Entsprechendes gilt natürlich für den Coach: Auch der Klient kann direkt beobachten, wie der Coach reagiert, ob er belastbar ist, souverän bleiben kann, ob er gut vorbereitet ist uvm. Diese unmittelbare Interaktion ist es, die idealerweise Vertrauen herstellt und damit eine Basis für eine tragfeste Beziehung legt. Und eine solche Coaching-Beziehung ist erforderlich, wenn wirklich etwas verändert werden und das Coaching nicht nur Alibifunktionen erfüllen soll. Erst eine tragfähige Beziehung ermöglicht es, die Fragen zu klären, die ansonsten unausgesprochen bleiben. Oftmals handelt es sich hierbei um die Punkte, deren Bearbeitung einem „Gesichtsverlust" gleichkäme. Genau diese Stigmatisierung wird in einem guten Coaching aber verhindert. Daher kann an Themen gearbeitet werden, die oft jahrelang bzw. generell vernachlässigt oder verdrängt wurden und großes Optimierungspotenzial enthalten.

Da Klienten selbst nur benennen können, was ihnen zuvor auf- oder eingefallen ist, zugleich aber „blinde Flecken" häufig Anlässe für Coachings sind, braucht ein Coach mehr Informationen, als die Worte des Klienten und dessen Selbsteinschätzung. Natürlich kann ein geübter Coach durchaus auch online Fragen stellen, die zum Nachdenken anregen.
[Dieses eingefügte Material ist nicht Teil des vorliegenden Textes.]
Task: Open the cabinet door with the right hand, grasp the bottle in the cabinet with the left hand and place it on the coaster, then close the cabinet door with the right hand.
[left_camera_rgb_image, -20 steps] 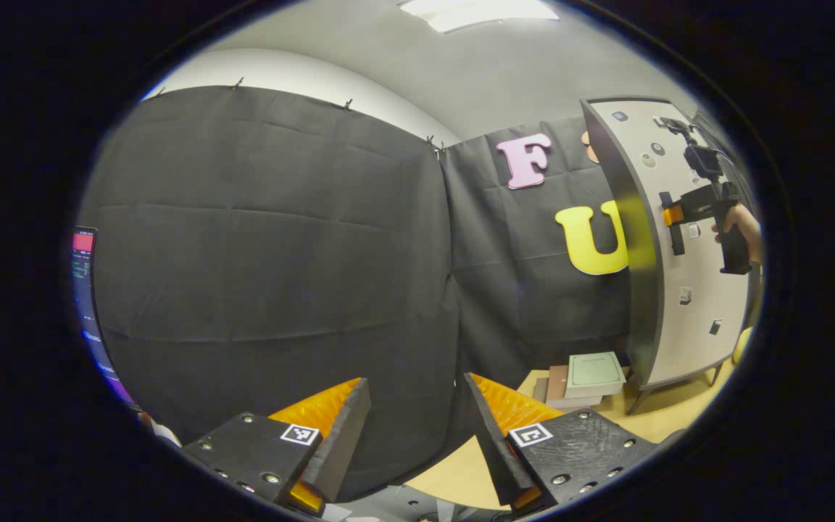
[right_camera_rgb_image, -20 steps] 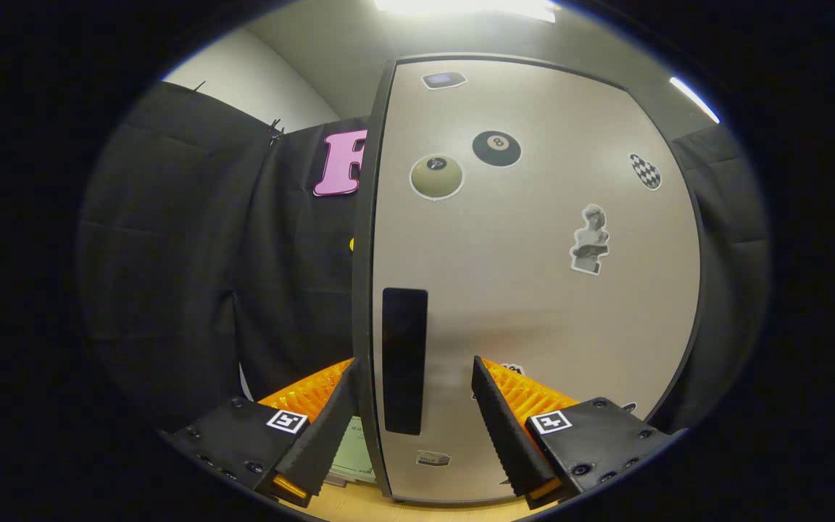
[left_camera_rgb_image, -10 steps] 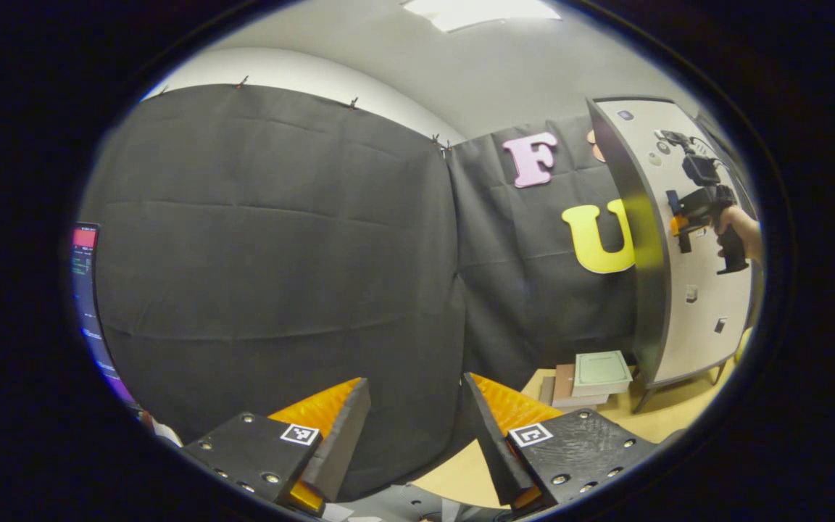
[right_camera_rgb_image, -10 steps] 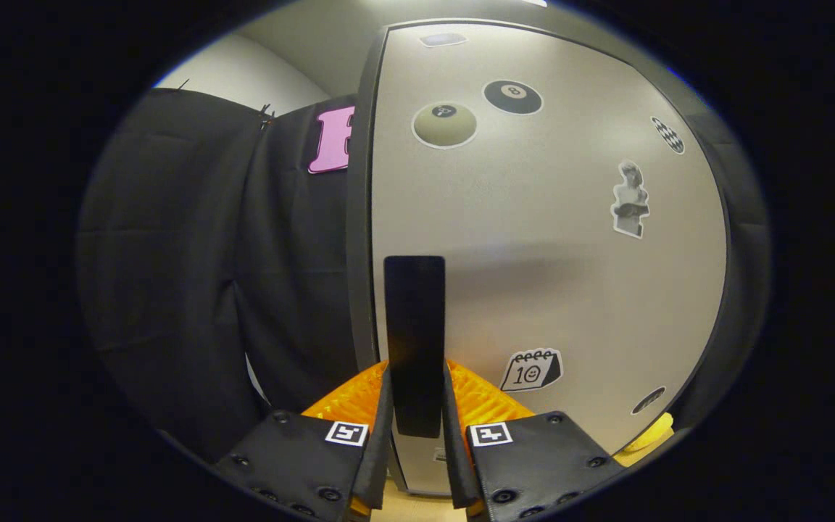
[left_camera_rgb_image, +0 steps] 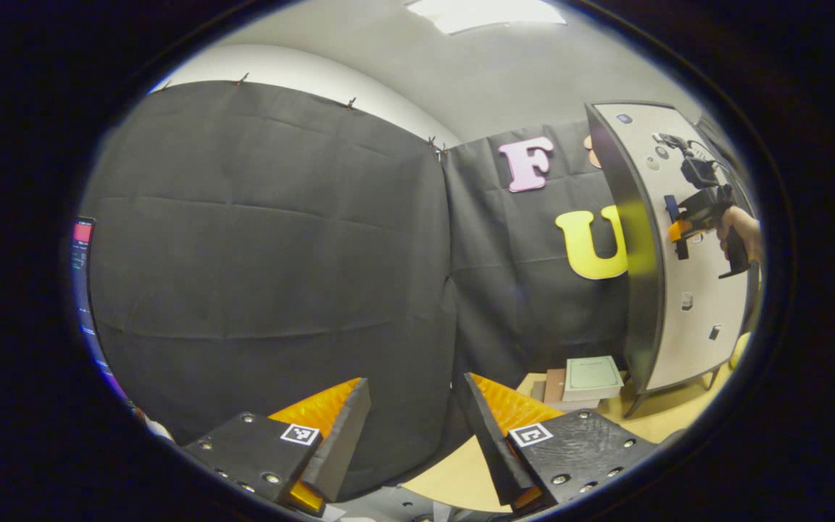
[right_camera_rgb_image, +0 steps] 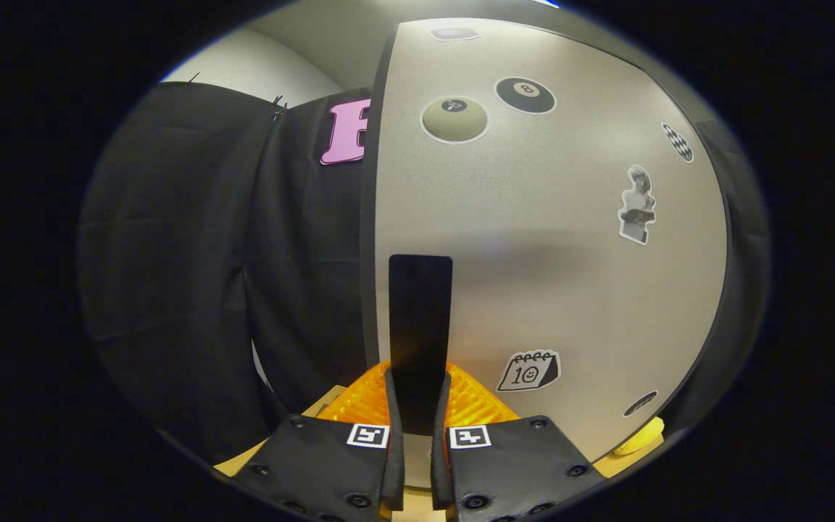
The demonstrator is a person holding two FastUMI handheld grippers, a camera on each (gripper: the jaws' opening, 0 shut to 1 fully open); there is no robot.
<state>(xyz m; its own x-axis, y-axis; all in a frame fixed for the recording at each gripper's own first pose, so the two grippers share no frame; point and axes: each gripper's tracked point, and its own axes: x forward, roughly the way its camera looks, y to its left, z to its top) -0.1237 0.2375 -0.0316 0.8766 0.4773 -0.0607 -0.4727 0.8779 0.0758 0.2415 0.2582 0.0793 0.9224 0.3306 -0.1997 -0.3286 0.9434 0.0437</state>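
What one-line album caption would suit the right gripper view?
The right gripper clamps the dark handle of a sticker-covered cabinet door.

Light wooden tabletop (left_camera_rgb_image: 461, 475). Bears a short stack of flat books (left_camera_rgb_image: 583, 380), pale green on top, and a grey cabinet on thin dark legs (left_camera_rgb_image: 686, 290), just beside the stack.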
Aber dafür braucht er Arbeitshypothesen – und die leitet man nicht nur aus übermittelten Sachinformationen, sondern zu einem großen Teil aus dem direkten Kontakt und den unmittelbaren Reaktionen des Klienten ab.
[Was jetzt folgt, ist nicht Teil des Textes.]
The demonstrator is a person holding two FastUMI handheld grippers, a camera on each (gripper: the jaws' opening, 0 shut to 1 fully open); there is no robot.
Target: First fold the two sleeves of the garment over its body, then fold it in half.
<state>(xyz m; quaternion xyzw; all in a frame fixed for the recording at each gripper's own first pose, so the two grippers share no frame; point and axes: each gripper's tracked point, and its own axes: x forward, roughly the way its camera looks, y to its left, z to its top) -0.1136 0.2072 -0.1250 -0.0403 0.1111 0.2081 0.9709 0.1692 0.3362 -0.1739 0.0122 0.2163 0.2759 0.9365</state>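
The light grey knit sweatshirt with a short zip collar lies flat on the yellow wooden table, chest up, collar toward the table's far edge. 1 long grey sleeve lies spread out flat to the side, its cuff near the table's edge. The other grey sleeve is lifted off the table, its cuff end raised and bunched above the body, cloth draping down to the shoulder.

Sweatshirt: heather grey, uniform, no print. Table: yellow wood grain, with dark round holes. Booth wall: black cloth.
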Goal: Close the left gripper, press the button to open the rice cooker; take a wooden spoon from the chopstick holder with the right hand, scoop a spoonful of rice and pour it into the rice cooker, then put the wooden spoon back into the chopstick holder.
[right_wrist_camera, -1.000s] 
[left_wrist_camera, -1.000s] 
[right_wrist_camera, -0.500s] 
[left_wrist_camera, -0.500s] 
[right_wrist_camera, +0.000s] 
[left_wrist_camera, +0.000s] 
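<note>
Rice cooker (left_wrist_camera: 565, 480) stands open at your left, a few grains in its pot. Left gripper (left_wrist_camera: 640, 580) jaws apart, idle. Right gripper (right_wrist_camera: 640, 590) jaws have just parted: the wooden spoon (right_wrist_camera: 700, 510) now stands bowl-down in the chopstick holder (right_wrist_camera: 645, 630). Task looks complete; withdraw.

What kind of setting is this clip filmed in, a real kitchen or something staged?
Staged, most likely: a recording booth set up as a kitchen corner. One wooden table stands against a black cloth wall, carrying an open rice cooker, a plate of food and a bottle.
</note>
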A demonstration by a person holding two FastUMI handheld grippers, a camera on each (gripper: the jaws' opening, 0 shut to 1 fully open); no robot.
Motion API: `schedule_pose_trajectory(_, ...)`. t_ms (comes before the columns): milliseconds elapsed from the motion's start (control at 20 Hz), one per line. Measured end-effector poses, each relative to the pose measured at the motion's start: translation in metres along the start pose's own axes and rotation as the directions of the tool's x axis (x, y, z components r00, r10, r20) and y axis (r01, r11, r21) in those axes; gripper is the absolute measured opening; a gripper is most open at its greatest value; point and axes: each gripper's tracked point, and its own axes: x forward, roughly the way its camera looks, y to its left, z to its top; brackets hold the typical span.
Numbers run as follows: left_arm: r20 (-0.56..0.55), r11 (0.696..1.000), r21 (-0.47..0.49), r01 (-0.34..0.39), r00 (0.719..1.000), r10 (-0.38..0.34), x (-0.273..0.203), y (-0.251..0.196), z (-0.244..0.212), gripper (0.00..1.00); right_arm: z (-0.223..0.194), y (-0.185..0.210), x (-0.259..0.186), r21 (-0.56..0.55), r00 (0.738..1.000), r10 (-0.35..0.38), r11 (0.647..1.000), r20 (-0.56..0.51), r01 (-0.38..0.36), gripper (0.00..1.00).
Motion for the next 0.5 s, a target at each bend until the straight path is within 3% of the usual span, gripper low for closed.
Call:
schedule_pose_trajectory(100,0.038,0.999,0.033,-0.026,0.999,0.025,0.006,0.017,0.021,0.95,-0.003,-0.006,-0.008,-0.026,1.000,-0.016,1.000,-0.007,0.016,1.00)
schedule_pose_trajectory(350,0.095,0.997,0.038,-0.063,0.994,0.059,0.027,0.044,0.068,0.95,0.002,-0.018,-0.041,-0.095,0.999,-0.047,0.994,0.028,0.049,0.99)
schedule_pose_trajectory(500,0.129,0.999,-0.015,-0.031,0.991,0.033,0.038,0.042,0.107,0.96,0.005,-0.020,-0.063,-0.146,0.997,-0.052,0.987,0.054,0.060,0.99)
Es kommt z.B. nicht selten vor, dass ein Klient jede Menge Sachprobleme schildert, die Beziehungsebene dabei aber ausblendet. Und vermutlich wäre dies für manch einen sogar ein Argument, ein eher unpersönliches Online-Coaching zu erwägen – was aber letztlich eher Ausdruck des Problems als der Lösung ist.

Auch hier gilt: Ohne die Merkmale des Nonverbalen und die subtilen, aber diagnostisch wertvollen Signale der Kommunikation (z.B. eine zitternde Stimme, tiefes Atmen, hektisch werden; aber auch ruhiger werden, sich entspannen usw.) fehlt eine Menge an Informationen über die unmittelbaren Reaktionen eines Klienten. Online-Coachings können daher nicht als eigenständige Coaching-Varianten angesehen werden, sondern sind Hilfsformen des Coachings, die isoliert eingesetzt kein Coaching darstellen oder ersetzen können.
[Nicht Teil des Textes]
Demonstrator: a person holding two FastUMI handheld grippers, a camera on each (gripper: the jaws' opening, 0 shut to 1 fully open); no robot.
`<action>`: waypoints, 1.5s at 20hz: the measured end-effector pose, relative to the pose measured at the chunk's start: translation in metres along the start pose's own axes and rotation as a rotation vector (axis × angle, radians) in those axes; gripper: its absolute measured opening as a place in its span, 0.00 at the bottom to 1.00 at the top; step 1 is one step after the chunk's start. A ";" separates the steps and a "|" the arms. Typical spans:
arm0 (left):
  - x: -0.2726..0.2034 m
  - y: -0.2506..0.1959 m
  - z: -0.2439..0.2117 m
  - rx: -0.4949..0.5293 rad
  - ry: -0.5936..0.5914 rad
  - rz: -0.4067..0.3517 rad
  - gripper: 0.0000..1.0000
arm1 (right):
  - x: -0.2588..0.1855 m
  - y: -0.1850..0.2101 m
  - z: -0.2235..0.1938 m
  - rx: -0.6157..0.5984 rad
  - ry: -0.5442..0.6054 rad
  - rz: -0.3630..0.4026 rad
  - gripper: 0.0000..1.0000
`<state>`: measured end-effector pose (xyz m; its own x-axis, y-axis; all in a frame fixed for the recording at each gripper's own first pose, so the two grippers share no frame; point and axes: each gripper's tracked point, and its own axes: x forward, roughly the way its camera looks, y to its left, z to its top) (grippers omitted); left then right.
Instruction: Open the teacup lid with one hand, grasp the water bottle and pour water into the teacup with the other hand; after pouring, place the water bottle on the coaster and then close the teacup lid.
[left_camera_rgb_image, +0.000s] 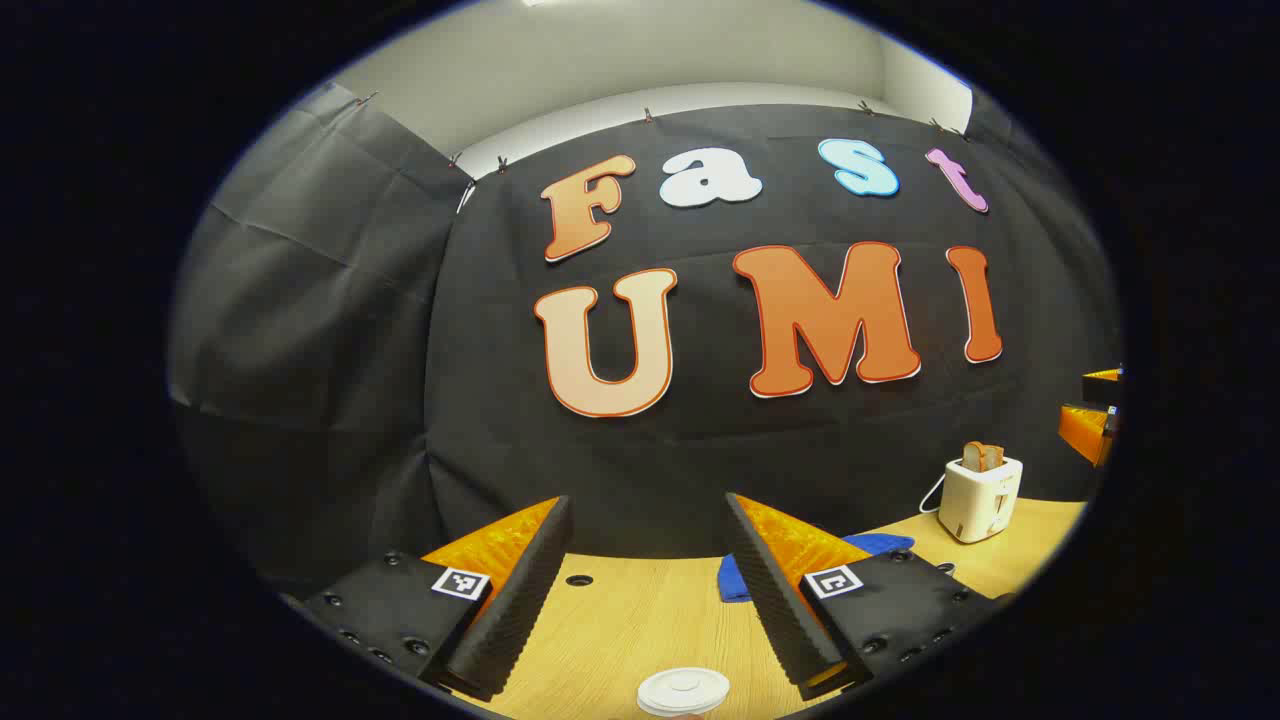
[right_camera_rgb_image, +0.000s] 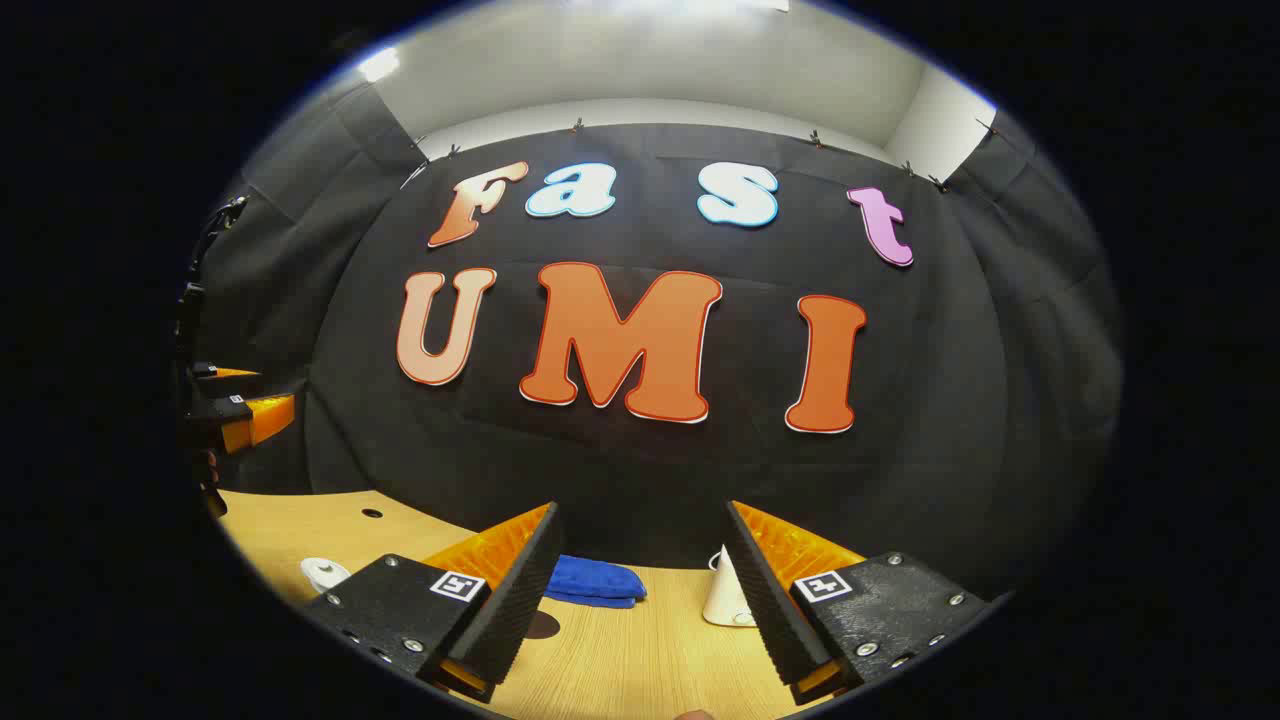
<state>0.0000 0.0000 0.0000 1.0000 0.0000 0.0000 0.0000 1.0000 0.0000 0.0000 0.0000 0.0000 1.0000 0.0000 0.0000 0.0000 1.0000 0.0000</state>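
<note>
In the left gripper view my left gripper (left_camera_rgb_image: 648, 500) is open with nothing between its fingers. Low between them, at the bottom edge, lies a white round lid (left_camera_rgb_image: 683, 690), apparently the teacup's, on the wooden table (left_camera_rgb_image: 620, 620). In the right gripper view my right gripper (right_camera_rgb_image: 640, 505) is also open and holds nothing. A white teacup with its lid (right_camera_rgb_image: 325, 572) stands far left on the table, below the left gripper (right_camera_rgb_image: 240, 410), which hangs in the air. A dark round coaster (right_camera_rgb_image: 545, 625) peeks out beside my left finger. At the bottom edge a small brownish thing (right_camera_rgb_image: 690, 714) is too cut off to name.
A white toaster (left_camera_rgb_image: 980, 495) with bread in its slots stands at the right against the wall; it shows partly behind my right finger (right_camera_rgb_image: 725, 590). A blue cloth (left_camera_rgb_image: 735, 580) (right_camera_rgb_image: 595, 580) lies near the wall. The right gripper (left_camera_rgb_image: 1095, 420) is at the far right edge.
</note>
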 end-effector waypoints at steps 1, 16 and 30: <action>0.000 0.000 0.001 0.000 -0.002 -0.002 0.98 | 0.000 0.001 0.000 0.001 0.000 0.002 0.96; 0.001 0.002 -0.003 -0.011 -0.005 -0.003 0.98 | 0.004 0.005 -0.004 0.011 0.006 0.006 0.96; 0.002 -0.003 -0.018 -0.019 0.026 -0.021 0.99 | -0.001 0.020 -0.006 0.020 0.003 0.048 0.96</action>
<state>0.0021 -0.0025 -0.0184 0.9994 -0.0215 -0.0262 0.0210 0.9996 -0.0192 -0.0013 0.0203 -0.0065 0.9988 0.0481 -0.0026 -0.0480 0.9986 0.0202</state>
Videokonferenzsysteme wären noch am ehesten geeignet, ein Coaching-Setting nachbilden zu können. Neben den Kosten und der offenen Frage der Datensicherheit fehlt hier aber derzeit noch eine einheitliche technische Infrastruktur. Und nur wenige komplexe Probleme dürften sich per E-Mail aufarbeiten lassen. Bevor Sie ein entsprechendes kostenpflichtiges Angebot erwägen, investieren Sie besser in ein gutes Buch.